Central Council (A. Gridley):

  1. The "MidKnight Madness" event is scheduled for 7:30 p.m., October 22, 1999, in the Kuhl Gym. The event is a huge pep rally to promote all Fall sports. A. Gridley invited senators to come see students make fools of themselves in events like the "Dizzy Bat race" and "Saran Wrap Race", as well as many other events.
  2. As noted in A. Gridley’s report to Executive Committee last week, one outcome of the Student Senator Retreat was a decision to advertise the work of student senators to the rest of the student body. A. Gridley circulated copies of flyers inviting students to attend the student senator caucuses to voice their opinions. Instructors are asked to announce the open caucuses in classes or at organization meetings, post announcements on their office doors, and help distribute copies to other members of their departments. Anyone who needs flyers should contact A. Gridley.

Reports of the Standing Committees

Undergraduate Curriculum (T. Bazzett): UCC moved for approval of packaging of proposals by department. If approved, such "packaging" would still allow separate discussion of individual proposals in the package. C. Leary seconded the motion, and it was passed unanimously. UCC then moved the following for approval.

Second Readings:

Biology: New Course Proposal for Biol 334, Biology of Cancer, was seconded and approved unanimously as printed on pp.38-44 of the Senate Bulletin.

Communicative Disorders and Sciences: New course proposal for CDSc 320, Manual Language Systems, was seconded and approved unanimously as printed on pp. 45-50 of the Senate Bulletin.

Education: New course proposal for Educ 365, Cultural Pluralism and Education in the United States, was seconded and approved unanimously as printed on pp. 51-58 of the Senate Bulletin.

First Readings:

Interdisciplinary: Revision of the Human Development Minor Program was seconded and approved unanimously as printed on pp. 96-98 of the Senate Bulletin.

Mathematics: The package was seconded and approved unanimously to include the following changes (with Senate Bulletin page numbers in parentheses):

Deletion of Math 367, Problem Seminar in Actuarial Science I (pp. 99);
Deletion of Math 368, Problem Seminar in Actuarial Science II (pp. 99).

Business: The package was seconded and approved unanimously to include the following changes (with Senate Bulletin page numbers in parentheses):

Revision of major program in Accounting by adding CSCI 114, 121, and 131 to the Computer Science requirement (pp.100);

Revision of Econ 230 to new number Econ 320 (pp. 102-104);

Revision of major program in Economics (pp. 102-104);

Revision of major program in School of Business, restricting 300-level courses to majors and minors (pp.105);

Revision of minor program in Economics (pp. 106-107).

Interdisciplinary:

Addition to M/Core of Engl 360 Post-colonial Literature (pp. 111-112) and Plsc 240 Asia in a Global Setting (pp. 113) was moved, seconded, and approved unanimously.

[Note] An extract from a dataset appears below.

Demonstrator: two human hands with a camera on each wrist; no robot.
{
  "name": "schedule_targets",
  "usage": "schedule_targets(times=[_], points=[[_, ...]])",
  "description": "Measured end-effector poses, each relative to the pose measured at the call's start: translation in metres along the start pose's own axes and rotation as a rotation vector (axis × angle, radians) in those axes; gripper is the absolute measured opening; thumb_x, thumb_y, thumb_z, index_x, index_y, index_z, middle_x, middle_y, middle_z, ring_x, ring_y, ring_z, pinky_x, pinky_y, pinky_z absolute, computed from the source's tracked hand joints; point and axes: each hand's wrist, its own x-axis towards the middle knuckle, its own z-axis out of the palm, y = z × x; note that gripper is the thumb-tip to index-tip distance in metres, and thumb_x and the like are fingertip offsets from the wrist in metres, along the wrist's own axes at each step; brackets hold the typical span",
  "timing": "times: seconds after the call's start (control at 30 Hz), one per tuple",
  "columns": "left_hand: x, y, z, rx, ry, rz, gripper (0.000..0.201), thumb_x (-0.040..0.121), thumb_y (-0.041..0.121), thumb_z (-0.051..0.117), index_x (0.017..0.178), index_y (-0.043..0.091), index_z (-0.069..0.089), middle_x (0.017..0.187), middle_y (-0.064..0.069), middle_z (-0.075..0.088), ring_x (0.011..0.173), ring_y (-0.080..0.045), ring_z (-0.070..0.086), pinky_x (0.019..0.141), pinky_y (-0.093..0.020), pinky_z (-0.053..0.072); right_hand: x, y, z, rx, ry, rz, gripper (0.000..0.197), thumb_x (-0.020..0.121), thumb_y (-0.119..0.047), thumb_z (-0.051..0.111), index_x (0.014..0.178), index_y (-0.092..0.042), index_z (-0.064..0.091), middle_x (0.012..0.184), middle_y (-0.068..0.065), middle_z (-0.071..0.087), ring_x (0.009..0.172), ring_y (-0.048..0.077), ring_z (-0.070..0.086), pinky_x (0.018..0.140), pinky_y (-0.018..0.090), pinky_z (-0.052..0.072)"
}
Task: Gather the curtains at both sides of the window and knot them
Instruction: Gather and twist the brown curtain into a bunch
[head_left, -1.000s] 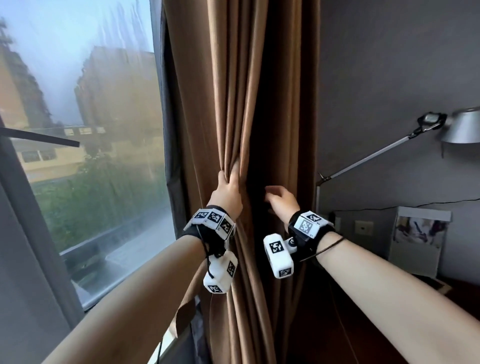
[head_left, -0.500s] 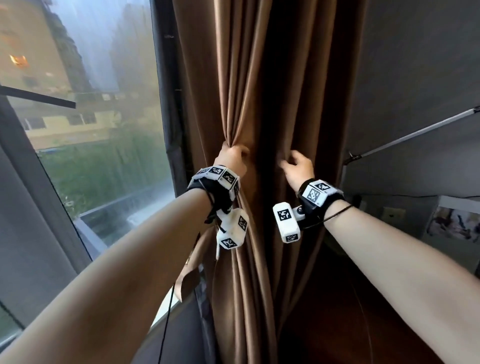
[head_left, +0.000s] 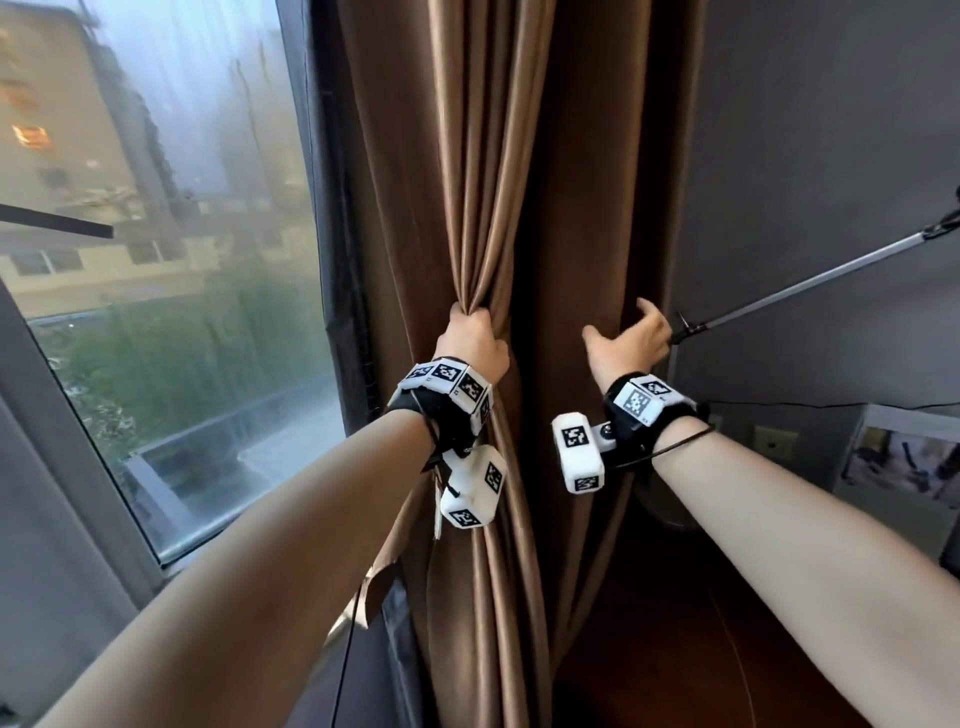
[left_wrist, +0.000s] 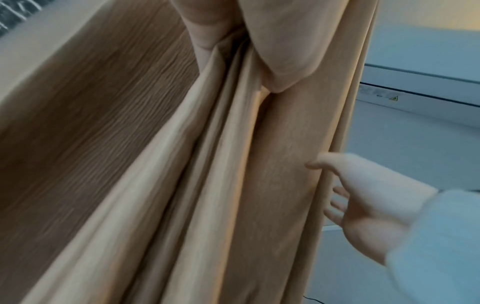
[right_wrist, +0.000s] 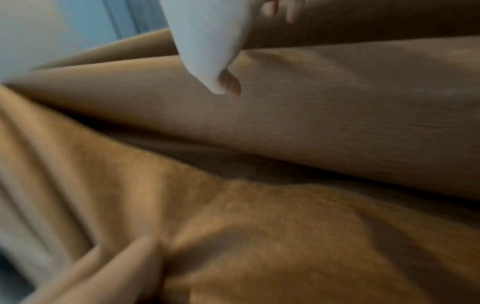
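A brown curtain (head_left: 483, 182) hangs in folds between the window and the grey wall. My left hand (head_left: 470, 338) grips a bunch of its left folds at about wrist height, fingers curled round the cloth. The left wrist view shows that hand (left_wrist: 275, 51) pinching the folds (left_wrist: 285, 164) from above. My right hand (head_left: 628, 340) is at the curtain's right edge with fingers spread and relaxed, thumb in front, holding nothing. In the left wrist view this right hand (left_wrist: 369, 205) reaches round the edge. The right wrist view is blurred cloth (right_wrist: 285, 226) with the thumb (right_wrist: 207, 41) above it.
The window (head_left: 156, 260) is at the left, its dark frame beside the curtain. A metal lamp arm (head_left: 810, 283) slants just right of my right hand. A dark wooden desk (head_left: 675, 649) lies below, with a picture (head_left: 904, 462) leaning against the wall.
My left hand has closed round the left folds. My right hand has moved right to the curtain's outer edge and spread its fingers. The head view has shifted closer.
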Motion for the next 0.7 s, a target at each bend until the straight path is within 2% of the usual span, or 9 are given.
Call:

Revision of minor program in Criminal Justice (pp. 114-117) was moved, seconded, and approved unanimously.

Revision of minor program in Modern European Studies (pp. 119-120) was moved, seconded, and approved unanimously.

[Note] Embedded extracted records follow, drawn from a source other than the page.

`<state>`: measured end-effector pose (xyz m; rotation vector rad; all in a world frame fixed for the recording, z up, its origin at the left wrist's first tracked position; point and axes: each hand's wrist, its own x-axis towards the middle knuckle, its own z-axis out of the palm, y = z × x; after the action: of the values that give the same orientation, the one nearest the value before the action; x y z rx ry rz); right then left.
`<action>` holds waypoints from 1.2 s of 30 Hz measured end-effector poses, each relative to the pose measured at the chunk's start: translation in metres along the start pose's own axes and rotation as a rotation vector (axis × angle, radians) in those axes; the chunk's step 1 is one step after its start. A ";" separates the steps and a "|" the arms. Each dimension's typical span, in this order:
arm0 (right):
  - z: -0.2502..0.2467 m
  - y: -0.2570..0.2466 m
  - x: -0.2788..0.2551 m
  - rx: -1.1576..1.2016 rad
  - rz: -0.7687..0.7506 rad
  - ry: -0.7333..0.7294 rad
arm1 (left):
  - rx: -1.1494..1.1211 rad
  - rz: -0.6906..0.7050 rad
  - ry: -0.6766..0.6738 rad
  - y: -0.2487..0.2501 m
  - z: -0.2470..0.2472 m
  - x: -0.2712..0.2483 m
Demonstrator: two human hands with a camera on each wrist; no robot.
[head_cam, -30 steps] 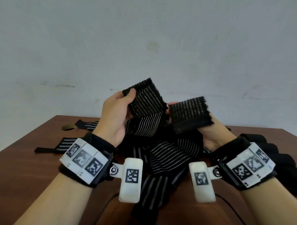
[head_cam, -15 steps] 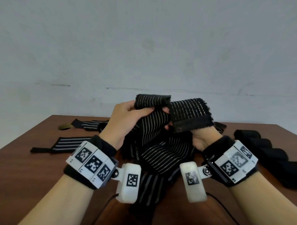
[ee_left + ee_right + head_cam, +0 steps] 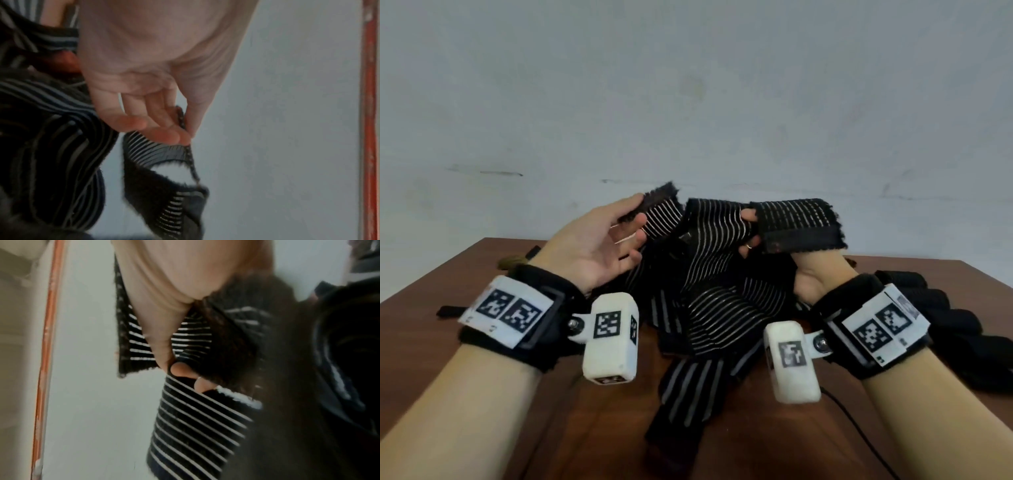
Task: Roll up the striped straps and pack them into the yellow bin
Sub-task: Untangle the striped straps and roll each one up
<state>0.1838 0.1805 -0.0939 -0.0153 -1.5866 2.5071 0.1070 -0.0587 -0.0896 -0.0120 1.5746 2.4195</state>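
Left hand (image 3: 144, 68) pinch on strap (image 3: 156, 151) edge — clearest from left wrist

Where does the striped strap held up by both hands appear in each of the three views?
Head: striped strap centre, stretched between left hand and right hand.
Left wrist: its end lower centre, pinched under the fingers.
Right wrist: centre, below the fingers.
Shared landmark: the pale wall.

Soft, even room light, no hard shadows or glare. Head view is fairly sharp but bows at its edges; both wrist views are smeared, dimmer, cloth nearest the lens blurred.
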 end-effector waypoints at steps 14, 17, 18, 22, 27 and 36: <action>0.001 -0.015 0.008 -0.119 0.030 0.067 | -0.155 0.311 0.121 -0.009 0.023 -0.020; 0.002 -0.007 0.011 -0.270 -0.068 0.088 | -0.105 0.315 0.074 -0.013 0.025 -0.019; 0.002 -0.006 0.011 -0.298 -0.111 0.078 | -0.072 0.326 0.064 -0.014 0.026 -0.018; 0.007 -0.005 0.007 -0.347 -0.124 0.019 | 0.134 0.372 0.022 -0.017 0.029 -0.019; 0.016 0.001 0.001 -0.411 -0.076 0.018 | 0.304 0.501 -0.026 -0.024 0.039 -0.025; 0.017 0.001 0.000 -0.391 -0.185 0.092 | 0.258 0.447 -0.030 -0.023 0.042 -0.025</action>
<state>0.1817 0.1647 -0.0872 -0.0323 -1.9139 2.0002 0.1418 -0.0178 -0.0890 0.4686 2.0425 2.4798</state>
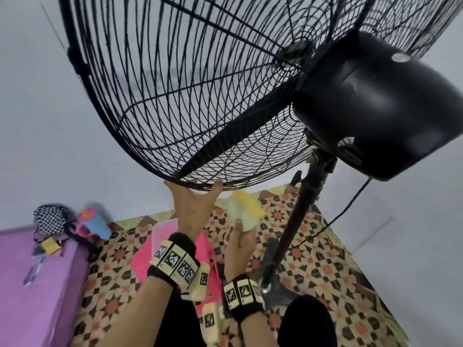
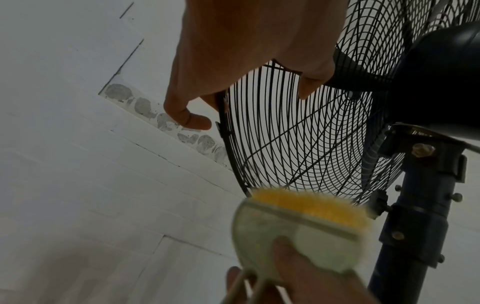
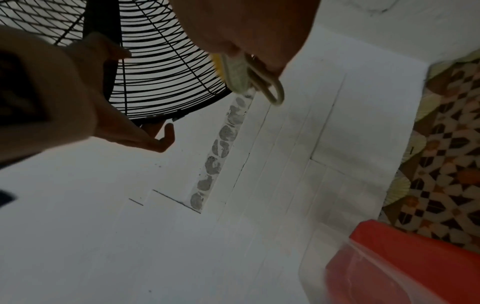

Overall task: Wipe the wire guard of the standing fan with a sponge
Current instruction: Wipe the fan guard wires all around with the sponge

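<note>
A black standing fan fills the head view, its wire guard (image 1: 190, 96) tilted over me and the motor housing (image 1: 370, 101) at the right. My left hand (image 1: 193, 190) reaches up and cups the guard's bottom rim, thumb on one side and curled fingers (image 2: 187, 117) on the other. My right hand (image 1: 239, 234) holds a pale green sponge (image 1: 244, 211) with a yellow face, thumb pressed on its flat side (image 2: 298, 226). The sponge sits just below the guard's lower edge, right of my left hand, blurred. A cord loop (image 3: 272, 90) hangs from the sponge.
The fan's black pole (image 1: 295, 221) drops to a base by my right wrist, with a power cord (image 1: 350, 204) trailing right. A pink tub (image 1: 160, 236) sits on the patterned floor. At the left, a purple surface (image 1: 37, 284) carries a checkered bag and a blue bottle. White walls stand behind.
</note>
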`<move>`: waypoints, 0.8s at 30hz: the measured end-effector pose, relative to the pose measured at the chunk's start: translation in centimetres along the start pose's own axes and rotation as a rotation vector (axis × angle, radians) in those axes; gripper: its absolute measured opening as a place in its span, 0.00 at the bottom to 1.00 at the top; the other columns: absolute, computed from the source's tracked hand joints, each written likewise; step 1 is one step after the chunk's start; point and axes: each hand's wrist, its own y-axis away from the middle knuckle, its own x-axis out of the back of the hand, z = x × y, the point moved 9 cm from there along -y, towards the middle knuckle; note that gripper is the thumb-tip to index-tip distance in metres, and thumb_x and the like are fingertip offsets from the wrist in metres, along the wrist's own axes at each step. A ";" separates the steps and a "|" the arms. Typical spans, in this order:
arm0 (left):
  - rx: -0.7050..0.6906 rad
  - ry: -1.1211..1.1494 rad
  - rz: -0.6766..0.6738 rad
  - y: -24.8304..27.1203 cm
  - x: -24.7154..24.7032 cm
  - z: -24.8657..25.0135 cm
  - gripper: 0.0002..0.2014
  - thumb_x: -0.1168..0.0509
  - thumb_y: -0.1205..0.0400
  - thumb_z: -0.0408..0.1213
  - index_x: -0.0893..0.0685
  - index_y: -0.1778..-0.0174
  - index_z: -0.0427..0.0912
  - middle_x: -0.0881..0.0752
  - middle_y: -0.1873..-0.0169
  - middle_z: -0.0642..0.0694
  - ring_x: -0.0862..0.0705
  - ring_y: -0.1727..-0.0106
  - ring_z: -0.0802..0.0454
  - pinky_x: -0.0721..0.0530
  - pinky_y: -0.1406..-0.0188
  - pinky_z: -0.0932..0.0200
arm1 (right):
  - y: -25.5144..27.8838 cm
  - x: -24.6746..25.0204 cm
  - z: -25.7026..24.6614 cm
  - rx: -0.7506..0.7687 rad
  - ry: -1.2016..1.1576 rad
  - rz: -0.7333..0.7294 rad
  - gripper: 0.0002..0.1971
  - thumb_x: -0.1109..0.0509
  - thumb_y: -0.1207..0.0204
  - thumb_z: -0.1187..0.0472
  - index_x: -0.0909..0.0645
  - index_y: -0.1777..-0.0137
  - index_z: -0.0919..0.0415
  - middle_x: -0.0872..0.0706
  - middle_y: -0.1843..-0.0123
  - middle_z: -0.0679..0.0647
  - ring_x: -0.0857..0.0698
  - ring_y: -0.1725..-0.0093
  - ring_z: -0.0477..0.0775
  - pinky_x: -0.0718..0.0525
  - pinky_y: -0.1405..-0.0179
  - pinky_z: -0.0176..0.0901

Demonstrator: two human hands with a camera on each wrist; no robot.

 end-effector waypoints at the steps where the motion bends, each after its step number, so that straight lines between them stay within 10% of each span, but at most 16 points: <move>1: -0.004 0.007 -0.008 0.1 -0.1 -0.1 0.48 0.18 0.23 0.43 0.42 0.16 0.38 0.31 0.26 0.49 0.31 0.34 0.68 0.32 0.35 0.77 | -0.6 -0.6 -0.4 -0.012 0.025 -0.050 0.19 0.36 0.10 0.52 0.27 0.25 0.60 0.21 0.52 0.40 0.19 0.49 0.42 0.22 0.53 0.17; 5: 0.028 0.030 -0.034 0.3 -0.2 0.4 0.59 0.18 0.26 0.56 0.50 0.12 0.38 0.32 0.18 0.47 0.29 0.22 0.58 0.29 0.17 0.54 | -2.8 -1.3 -2.6 0.086 0.095 -0.086 0.27 0.39 0.18 0.39 0.20 0.39 0.66 0.15 0.57 0.50 0.15 0.65 0.36 0.19 0.67 0.23; 9: -0.018 0.050 -0.042 -0.1 -0.2 1.1 0.55 0.18 0.24 0.48 0.49 0.13 0.37 0.36 0.20 0.52 0.25 0.32 0.78 0.12 0.41 0.67 | -0.8 1.3 -1.1 0.111 0.037 0.116 0.14 0.36 0.10 0.57 0.22 0.29 0.63 0.10 0.43 0.50 0.11 0.52 0.32 0.12 0.56 0.31; 11: 0.005 0.037 -0.024 0.1 -0.2 0.7 0.61 0.19 0.29 0.62 0.52 0.11 0.43 0.39 0.17 0.56 0.30 0.19 0.58 0.21 0.21 0.45 | -1.5 1.4 -0.3 0.049 0.077 0.096 0.27 0.36 0.12 0.46 0.27 0.22 0.65 0.10 0.40 0.55 0.11 0.52 0.33 0.12 0.56 0.30; 14: 0.000 0.052 -0.004 0.9 -0.3 0.1 0.61 0.21 0.27 0.65 0.53 0.10 0.43 0.42 0.11 0.47 0.38 0.12 0.45 0.34 0.13 0.35 | -5.4 1.2 1.2 -0.224 0.184 0.022 0.43 0.37 0.16 0.33 0.40 0.11 0.61 0.23 0.18 0.64 0.16 0.26 0.59 0.16 0.27 0.57; 17: 0.064 0.092 -0.084 1.1 -2.0 -1.1 0.66 0.20 0.27 0.62 0.62 0.09 0.48 0.46 0.09 0.47 0.38 0.14 0.52 0.37 0.12 0.43 | -9.9 1.8 0.4 -0.353 0.151 0.027 0.53 0.28 0.24 0.30 0.43 0.10 0.62 0.24 0.18 0.64 0.20 0.23 0.68 0.20 0.24 0.64; 20: 0.115 0.136 -0.134 0.3 -3.6 -2.5 0.66 0.17 0.32 0.66 0.58 0.10 0.61 0.35 0.12 0.49 0.29 0.16 0.45 0.31 0.14 0.35 | -13.4 2.1 -2.9 -0.282 -0.055 0.086 0.22 0.25 0.17 0.57 0.22 0.29 0.70 0.09 0.40 0.67 0.07 0.49 0.58 0.10 0.44 0.56; 24: 0.150 0.155 -0.125 -0.5 -4.3 -4.0 0.62 0.14 0.35 0.66 0.48 0.13 0.64 0.29 0.16 0.50 0.26 0.17 0.45 0.28 0.16 0.34 | -12.4 1.0 -4.6 -0.286 -0.166 0.034 0.05 0.26 0.17 0.63 0.17 0.48 0.65 0.06 0.54 0.59 0.09 0.66 0.48 0.12 0.65 0.43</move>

Psychology: The package was seconded and approved unanimously to include the following changes (with Senate Bulletin page numbers in parentheses):

Deletion of Psyc 345 Sensation and Perception (p. 121);

Deletion of Psyc 252 Advanced Behavioral Research Methods & Statistical Analysis (p. 122);

Course revisions: Changes in prerequisites for a list of 300-level courses that previously required Psyc 252 (p. 123);

New Course Psyc 352 Advanced Research in Psychology: (Subtitle) (pp. 124-135);

New Course Psyc 357 Behavior Genetics (pp. 136-139);

Revision of major program in Psychology (pp. 140-147).

Undergraduate Academic Policies, Core, and Review (B. Gohlman): No report.

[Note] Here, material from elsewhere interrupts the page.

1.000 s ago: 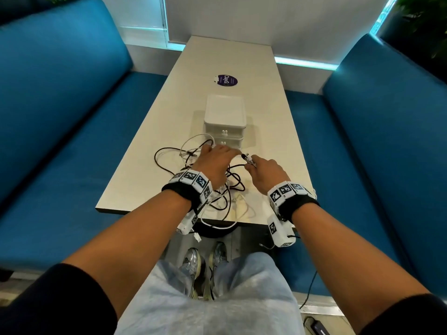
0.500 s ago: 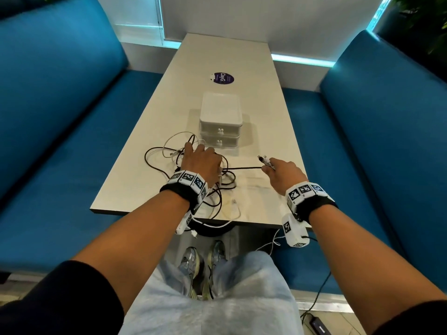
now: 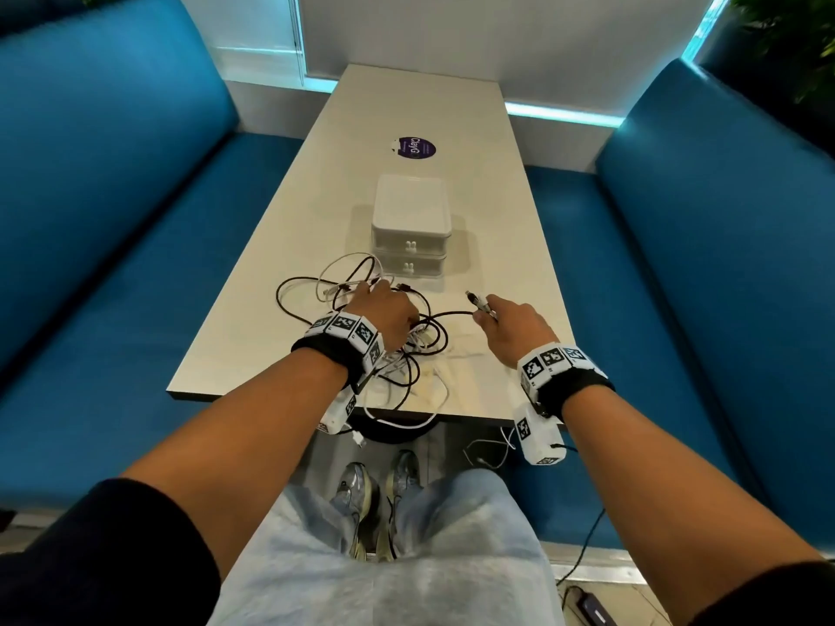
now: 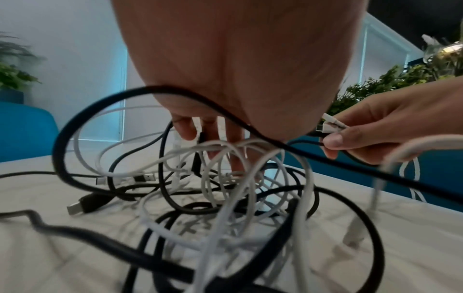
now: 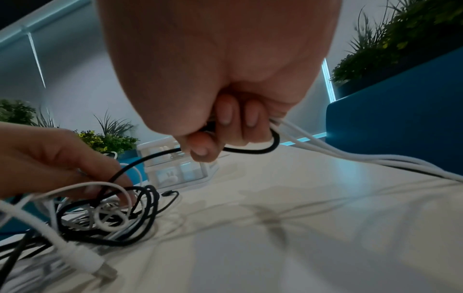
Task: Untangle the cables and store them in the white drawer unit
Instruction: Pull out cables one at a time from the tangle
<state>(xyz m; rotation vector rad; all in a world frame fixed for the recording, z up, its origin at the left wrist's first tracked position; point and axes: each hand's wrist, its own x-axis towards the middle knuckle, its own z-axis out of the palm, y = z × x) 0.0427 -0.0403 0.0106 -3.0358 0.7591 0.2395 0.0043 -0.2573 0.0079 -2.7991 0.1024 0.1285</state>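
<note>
right hand [image 3: 515, 326]: I see it fisted round a bundle of cable ends, black and white; plugs [image 3: 479, 302] stick out past the knuckles, aimed ahead and toward the left hand. Right wrist view shows fingers [image 5: 226, 115] curled tight on the black lead [image 5: 253, 150] plus white leads [image 5: 350, 156] trailing off to the hand's outer side.
left hand [image 3: 384, 311]: I see it palm down on the tangle, fingers [image 4: 235, 136] reaching down into the loops. Fingertips touch the cables; I cannot tell if it pinches one or only presses.
tangle [image 3: 397, 350]: black and white cables mixed, lying under and around the left hand, spreading ahead of it and back toward its wrist; one white loop hangs over the table edge below that wrist. Not yet untangled.
taut black lead: runs from the tangle by the left hand straight across to the right fist, lifted off the table.
loose USB plug [image 4: 75, 208]: black, flat on the table on the outer side of the left hand.
drawer unit [image 3: 411, 228]: white, two drawers, both closed, just ahead of the hands and between them, nearer the left; the front loops nearly reach it.
table [image 3: 506, 246]: pale top, holds all of it.
benches [image 3: 135, 246]: blue, one outside each hand.
sticker [image 3: 413, 148]: purple, round, beyond the unit.
</note>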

Graduate Academic Affairs (J. Bushnell): GAAC will meet next Tuesday, October 26, 1999, at 4:00 p.m. in Wadsworth 204.

Faculty Affairs Committee (N. Schiavetti): No report.

Student Affairs (E. Crosby): SAC will meet next Tuesday, October 26, 1999, at 4:00 p.m.

Unfinished Business

None

New Business

None

Adjournment: The meeting was adjourned at 4:36 p.m., for an astounding total meeting time of 24 minutes.